• BRIEF: The reply must consist of the complete listing, reproduced exactly, with no images included.

• INFORMATION SHOWN:
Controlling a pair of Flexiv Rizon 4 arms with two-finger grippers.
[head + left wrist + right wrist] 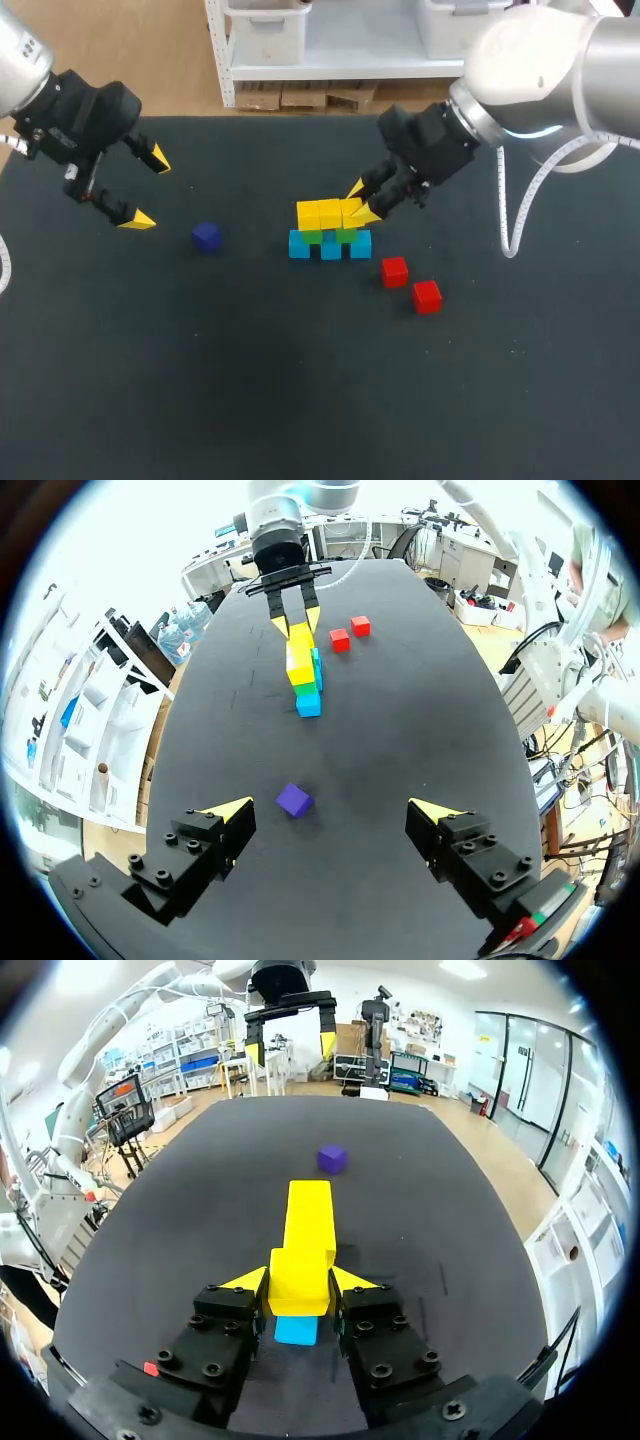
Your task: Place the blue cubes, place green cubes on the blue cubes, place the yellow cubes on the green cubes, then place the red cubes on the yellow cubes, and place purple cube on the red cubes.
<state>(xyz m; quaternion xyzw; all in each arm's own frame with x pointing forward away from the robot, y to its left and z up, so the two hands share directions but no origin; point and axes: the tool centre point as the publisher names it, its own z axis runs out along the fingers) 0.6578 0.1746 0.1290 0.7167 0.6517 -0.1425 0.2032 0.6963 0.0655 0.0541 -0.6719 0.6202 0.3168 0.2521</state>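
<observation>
— So, where does the right gripper [300, 1280] stand?
— At the right end of the stack [331, 222], seen from the head view. Its fingers [243, 1282] clasp a yellow cube [300, 1263] from both sides. That cube sits at the end of the yellow row, level with the other two.
— Can you see the whole cube?
— Not from above, because the fingers cover part of it there. The right wrist view shows its top and near face, tight against both fingers.
— And the layers underneath?
— Three blue cubes [331, 248] sit in a line on the table [300, 400]. Two green cubes [313, 237] rest on them, but only thin strips of green show under the yellow. From the right wrist the green is hidden altogether, and just one blue cube peeks out below the held one.
— The left gripper [331, 812]?
— Spread wide, holding nothing, well to the left of the stack.
— The purple cube [294, 800]?
— On the table left of the stack, between it and the left gripper, touching neither.
— Red ones?
— Two red cubes [394, 271] lie on the table just off the stack's right end, apart from each other and from the stack.
— Anything unclear?
— From the left wrist the stack is seen end-on, so its cubes overlap and cannot be counted. I cannot tell whether the held cube rests fully on the green below.
</observation>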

• ANSWER TO THE EXERCISE:
Controlling a pair of Flexiv Rizon 4 arms with two-finger grippers.
[head + left wrist + right wrist] 
Your task: Place the blue cubes, place green cubes on the blue cubes, place the yellow cubes on the green cubes, then place the red cubes on the yellow cubes, and place purple cube on the red cubes.
<state>(xyz m; quaternion xyzw; all in each arm's own frame with x pointing forward away from the robot, y to its left and z up, so the two hands share directions but no origin; point and axes: the tool centre point as the publisher names it, its own z axis runs out along the fingers) 0.6578 0.1746 0.1290 0.7167 0.6517 -0.1425 0.2032 0.6963 0.0655 0.0541 -0.6719 0.6202 0.3168 0.2521</state>
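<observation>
— So, where does the right gripper [300, 1280] stand?
— At the right end of the stack [331, 222], seen from the head view. Its fingers [243, 1282] clasp a yellow cube [300, 1263] from both sides. That cube sits at the end of the yellow row, level with the other two.
— Can you see the whole cube?
— Not from above, because the fingers cover part of it there. The right wrist view shows its top and near face, tight against both fingers.
— And the layers underneath?
— Three blue cubes [331, 248] sit in a line on the table [300, 400]. Two green cubes [313, 237] rest on them, but only thin strips of green show under the yellow. From the right wrist the green is hidden altogether, and just one blue cube peeks out below the held one.
— The left gripper [331, 812]?
— Spread wide, holding nothing, well to the left of the stack.
— The purple cube [294, 800]?
— On the table left of the stack, between it and the left gripper, touching neither.
— Red ones?
— Two red cubes [394, 271] lie on the table just off the stack's right end, apart from each other and from the stack.
— Anything unclear?
— From the left wrist the stack is seen end-on, so its cubes overlap and cannot be counted. I cannot tell whether the held cube rests fully on the green below.
</observation>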

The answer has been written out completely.